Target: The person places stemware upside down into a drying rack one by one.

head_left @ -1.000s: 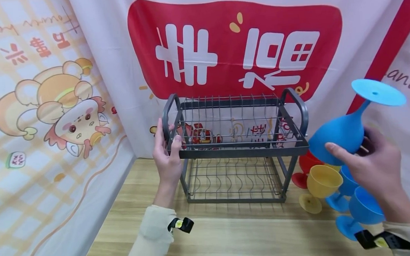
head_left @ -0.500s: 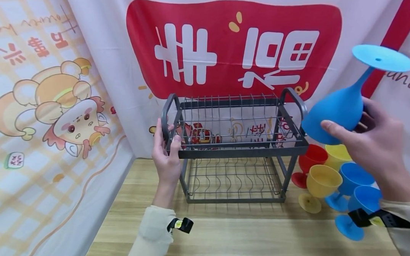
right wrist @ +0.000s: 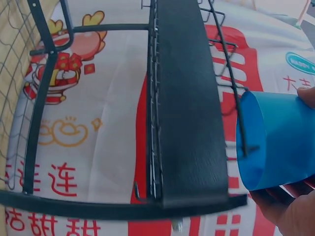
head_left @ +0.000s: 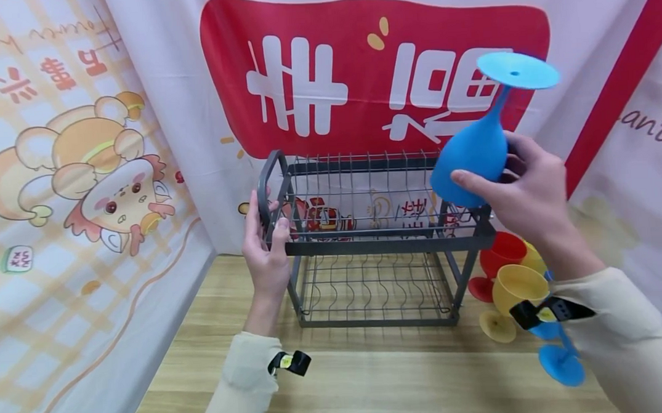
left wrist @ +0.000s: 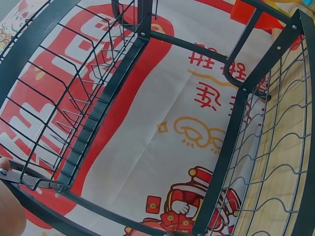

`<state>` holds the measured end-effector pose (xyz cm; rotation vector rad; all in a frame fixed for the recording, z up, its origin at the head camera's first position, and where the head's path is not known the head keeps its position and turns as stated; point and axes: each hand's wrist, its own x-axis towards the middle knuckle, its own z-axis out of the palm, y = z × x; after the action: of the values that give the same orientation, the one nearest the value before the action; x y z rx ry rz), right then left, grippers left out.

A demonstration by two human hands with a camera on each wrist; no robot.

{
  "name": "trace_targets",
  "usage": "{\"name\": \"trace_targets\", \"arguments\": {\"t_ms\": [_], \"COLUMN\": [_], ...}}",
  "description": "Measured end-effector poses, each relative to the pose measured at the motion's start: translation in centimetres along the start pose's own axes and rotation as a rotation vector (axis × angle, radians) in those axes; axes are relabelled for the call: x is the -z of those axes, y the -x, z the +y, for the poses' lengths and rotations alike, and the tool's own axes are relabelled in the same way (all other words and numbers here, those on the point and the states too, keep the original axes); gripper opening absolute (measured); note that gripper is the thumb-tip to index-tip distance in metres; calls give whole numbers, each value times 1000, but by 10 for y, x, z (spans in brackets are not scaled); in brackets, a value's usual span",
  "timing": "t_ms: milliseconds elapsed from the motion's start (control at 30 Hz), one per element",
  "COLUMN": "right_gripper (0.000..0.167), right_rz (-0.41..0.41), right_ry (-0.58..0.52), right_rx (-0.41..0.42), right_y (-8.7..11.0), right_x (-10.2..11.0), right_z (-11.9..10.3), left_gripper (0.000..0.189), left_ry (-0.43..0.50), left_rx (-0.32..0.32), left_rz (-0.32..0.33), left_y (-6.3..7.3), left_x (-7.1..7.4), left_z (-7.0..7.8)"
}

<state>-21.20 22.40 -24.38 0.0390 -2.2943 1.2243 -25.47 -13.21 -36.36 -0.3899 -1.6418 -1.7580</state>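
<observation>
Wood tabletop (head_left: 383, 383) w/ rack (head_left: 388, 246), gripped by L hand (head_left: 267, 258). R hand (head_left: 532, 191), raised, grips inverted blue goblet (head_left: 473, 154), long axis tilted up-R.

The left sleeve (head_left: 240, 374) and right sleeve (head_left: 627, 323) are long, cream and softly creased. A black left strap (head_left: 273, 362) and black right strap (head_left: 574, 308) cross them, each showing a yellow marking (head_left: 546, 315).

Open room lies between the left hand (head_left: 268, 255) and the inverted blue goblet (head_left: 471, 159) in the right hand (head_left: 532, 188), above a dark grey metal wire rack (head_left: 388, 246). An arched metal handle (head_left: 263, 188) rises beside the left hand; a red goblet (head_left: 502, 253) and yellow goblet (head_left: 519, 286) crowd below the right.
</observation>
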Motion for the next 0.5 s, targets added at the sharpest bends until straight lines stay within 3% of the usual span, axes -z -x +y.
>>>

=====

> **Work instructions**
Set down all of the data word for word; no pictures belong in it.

> **Answer box**
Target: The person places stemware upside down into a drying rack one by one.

head_left @ -1.000s: 
head_left @ -0.500s: 
right wrist @ +0.000s: 
head_left @ +0.000s: 
left wrist @ +0.000s: 

`<state>` holds the measured end-effector pose (xyz cm; rotation vector rad; all in a frame fixed for the recording, z up, its origin at the head camera's first position, and where the head's path is not known the head keeps its position and turns as stated; point and axes: each hand's wrist, its own x-axis towards the middle knuckle, its own z-axis out of the palm, y = z × x; after the action: of the values that give the same orientation, the one nearest the value before the action; x y z rx ry rz), right then left, grippers left out.

A demonstration by two human hands with a camera on each wrist; no robot.

{
  "name": "trace_targets",
  "usage": "{\"name\": \"trace_targets\", \"arguments\": {\"t_ms\": [_], \"COLUMN\": [_], ...}}",
  "description": "Measured end-effector poses, each relative to the pose measured at the motion's start: translation in centimetres along the start pose's own axes and rotation as a rotation vector (axis × angle, radians) in those axes; axes are relabelled for the call: x is the -z of those axes, y the -x, z the +y, for the poses' lengths and rotations alike, and the tool's own axes are relabelled in the same way (all other words and numbers here, those on the point and the states too, keep the original axes); gripper opening absolute (measured); note that gripper is the thumb-tip to index-tip distance in metres; calls give whole numbers, each value times 1000, but by 10 for y, x, z (spans in brackets are not scaled); in brackets, a value's usual span",
  "timing": "t_ms: milliseconds elapsed from the motion's start (control at 30 Hz), one per element",
  "COLUMN": "right_gripper (0.000..0.167), right_rz (-0.41..0.41), right_ry (-0.58..0.52), right_rx (-0.41..0.42), right_y (-8.7..11.0), right_x (-10.2..11.0), right_z (-11.9..10.3), left_gripper (0.000..0.189), left_ry (-0.43..0.50), left_rx (-0.32..0.32), left_rz (-0.32..0.33), left_y (-6.3..7.3), left_x (-7.1..7.4), left_z (-7.0..7.8)"
}

<state>-21.20 22.40 -24.38 0.0390 -2.2943 1.2243 -25.47 -13.21 -36.36 -0.3899 -1.6418 -1.7580</state>
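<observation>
Wood tabletop (head_left: 383, 383) w/ rack (head_left: 388, 246), gripped by L hand (head_left: 267, 258). R hand (head_left: 532, 191), raised, grips inverted blue goblet (head_left: 473, 154), long axis tilted up-R.

The left sleeve (head_left: 240, 374) and right sleeve (head_left: 627, 323) are long, cream and softly creased. A black left strap (head_left: 273, 362) and black right strap (head_left: 574, 308) cross them, each showing a yellow marking (head_left: 546, 315).

Open room lies between the left hand (head_left: 268, 255) and the inverted blue goblet (head_left: 471, 159) in the right hand (head_left: 532, 188), above a dark grey metal wire rack (head_left: 388, 246). An arched metal handle (head_left: 263, 188) rises beside the left hand; a red goblet (head_left: 502, 253) and yellow goblet (head_left: 519, 286) crowd below the right.
</observation>
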Motion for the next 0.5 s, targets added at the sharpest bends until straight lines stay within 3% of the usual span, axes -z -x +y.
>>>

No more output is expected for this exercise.